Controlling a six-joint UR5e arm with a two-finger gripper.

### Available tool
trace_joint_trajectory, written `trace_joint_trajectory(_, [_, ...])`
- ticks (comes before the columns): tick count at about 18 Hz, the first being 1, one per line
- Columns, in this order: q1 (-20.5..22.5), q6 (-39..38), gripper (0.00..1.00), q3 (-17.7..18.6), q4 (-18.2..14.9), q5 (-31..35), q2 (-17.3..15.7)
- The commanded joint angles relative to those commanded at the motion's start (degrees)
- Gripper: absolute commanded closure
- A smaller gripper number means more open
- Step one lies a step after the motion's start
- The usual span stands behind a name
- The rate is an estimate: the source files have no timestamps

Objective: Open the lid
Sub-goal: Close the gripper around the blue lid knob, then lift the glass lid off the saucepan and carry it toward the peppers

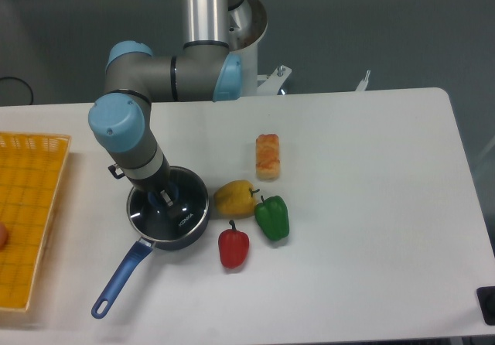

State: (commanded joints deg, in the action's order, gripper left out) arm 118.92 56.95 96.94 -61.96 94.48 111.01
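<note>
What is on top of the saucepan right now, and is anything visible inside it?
The glass lid sits on the saucepan, with the hand down at its blue knob. Only dark glare shows through the glass; any contents cannot be made out, and the arm covers the rear rim.

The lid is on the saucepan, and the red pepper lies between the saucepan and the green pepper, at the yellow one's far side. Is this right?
Not quite. The camera view shows the red pepper on the near side of the yellow pepper, not the far side. The lid does sit on the saucepan, left of the green pepper.
</note>
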Motion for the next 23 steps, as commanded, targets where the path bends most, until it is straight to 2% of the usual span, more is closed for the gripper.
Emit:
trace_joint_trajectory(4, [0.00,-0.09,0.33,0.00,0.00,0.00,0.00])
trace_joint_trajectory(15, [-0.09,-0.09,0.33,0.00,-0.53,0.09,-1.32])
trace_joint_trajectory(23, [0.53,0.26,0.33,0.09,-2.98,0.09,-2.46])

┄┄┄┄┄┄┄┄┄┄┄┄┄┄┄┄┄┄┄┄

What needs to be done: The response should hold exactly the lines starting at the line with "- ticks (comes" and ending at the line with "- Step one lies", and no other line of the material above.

Worked solution:
- ticks (comes before the columns): tick count at about 18 Hz, the first being 1, one per line
- Columns, in this order: q1 (-20.5..22.5), q6 (-39..38), gripper (0.00..1.00), q3 (-17.7..18.6), q4 (-18.2..14.9), q5 (-31..35), q2 (-17.3..15.7)
- The commanded joint angles relative to those commanded at the motion's start (degrees)
- Gripper: absolute commanded closure
- A smaller gripper number means more open
- Step one lies a step after the motion's start

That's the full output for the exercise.